# Problem requirements
The expected output is every entry, repeated word for word.

# Dataset
-.-.-

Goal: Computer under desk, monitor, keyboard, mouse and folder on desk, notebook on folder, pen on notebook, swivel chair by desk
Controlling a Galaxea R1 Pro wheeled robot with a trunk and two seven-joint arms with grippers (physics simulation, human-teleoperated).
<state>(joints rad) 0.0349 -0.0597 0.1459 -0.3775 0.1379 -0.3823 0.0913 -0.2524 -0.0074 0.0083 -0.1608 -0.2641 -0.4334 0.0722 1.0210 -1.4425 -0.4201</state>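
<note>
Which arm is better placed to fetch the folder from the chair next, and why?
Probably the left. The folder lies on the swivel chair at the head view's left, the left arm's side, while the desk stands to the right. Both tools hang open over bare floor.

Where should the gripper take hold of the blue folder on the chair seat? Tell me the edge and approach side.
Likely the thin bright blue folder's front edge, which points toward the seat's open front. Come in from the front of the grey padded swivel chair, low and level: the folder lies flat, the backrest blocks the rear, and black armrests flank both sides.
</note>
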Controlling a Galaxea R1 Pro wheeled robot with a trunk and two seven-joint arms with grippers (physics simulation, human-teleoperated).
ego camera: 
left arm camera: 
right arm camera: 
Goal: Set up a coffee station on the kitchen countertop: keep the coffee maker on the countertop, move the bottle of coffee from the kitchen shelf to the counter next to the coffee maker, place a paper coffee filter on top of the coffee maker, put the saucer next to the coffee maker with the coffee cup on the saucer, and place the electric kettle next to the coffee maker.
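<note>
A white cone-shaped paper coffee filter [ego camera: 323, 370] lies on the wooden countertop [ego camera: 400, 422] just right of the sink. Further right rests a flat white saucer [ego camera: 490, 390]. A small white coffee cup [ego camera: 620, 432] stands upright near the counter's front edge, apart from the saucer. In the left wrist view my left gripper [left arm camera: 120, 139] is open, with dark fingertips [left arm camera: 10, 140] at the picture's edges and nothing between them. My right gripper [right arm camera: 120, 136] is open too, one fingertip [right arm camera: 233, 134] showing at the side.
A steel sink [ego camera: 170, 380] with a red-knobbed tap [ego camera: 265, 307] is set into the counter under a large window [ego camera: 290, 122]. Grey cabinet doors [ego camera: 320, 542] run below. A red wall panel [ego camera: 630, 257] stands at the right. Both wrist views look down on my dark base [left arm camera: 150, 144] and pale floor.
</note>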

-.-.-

# Answer
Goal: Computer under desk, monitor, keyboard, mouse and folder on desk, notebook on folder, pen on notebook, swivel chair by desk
Controlling a Galaxea R1 Pro wheeled robot with a trunk and two seven-joint arms with grippers (physics simulation, human-teleoperated).
<state>(joints rad) 0.0349 -0.0597 0.1459 -0.3775 0.1379 -0.3823 0.0913 -0.2524 -0.0074 0.0083 -0.1608 -0.2641 -0.4334 0.0722 1.0210 -1.4425 -0.4201</state>
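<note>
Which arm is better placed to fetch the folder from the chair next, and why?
Probably the left. The folder lies on the swivel chair at the head view's left, the left arm's side, while the desk stands to the right. Both tools hang open over bare floor.

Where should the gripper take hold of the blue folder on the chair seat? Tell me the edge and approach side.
Likely the thin bright blue folder's front edge, which points toward the seat's open front. Come in from the front of the grey padded swivel chair, low and level: the folder lies flat, the backrest blocks the rear, and black armrests flank both sides.
</note>
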Controlling a Galaxea R1 Pro wheeled robot with a trunk and two seven-joint arms with grippers (physics simulation, human-teleoperated).
ego camera: 
left arm camera: 
right arm camera: 
Goal: Set up a coffee station on the kitchen countertop: keep the coffee maker on the countertop, move the bottle of coffee from the kitchen shelf to the counter next to the coffee maker, place a paper coffee filter on top of the coffee maker, put the saucer next to the coffee maker with the coffee cup on the saucer, and place the electric kettle next to the coffee maker.
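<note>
A white cone-shaped paper coffee filter [ego camera: 323, 370] lies on the wooden countertop [ego camera: 400, 422] just right of the sink. Further right rests a flat white saucer [ego camera: 490, 390]. A small white coffee cup [ego camera: 620, 432] stands upright near the counter's front edge, apart from the saucer. In the left wrist view my left gripper [left arm camera: 120, 139] is open, with dark fingertips [left arm camera: 10, 140] at the picture's edges and nothing between them. My right gripper [right arm camera: 120, 136] is open too, one fingertip [right arm camera: 233, 134] showing at the side.
A steel sink [ego camera: 170, 380] with a red-knobbed tap [ego camera: 265, 307] is set into the counter under a large window [ego camera: 290, 122]. Grey cabinet doors [ego camera: 320, 542] run below. A red wall panel [ego camera: 630, 257] stands at the right. Both wrist views look down on my dark base [left arm camera: 150, 144] and pale floor.
</note>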

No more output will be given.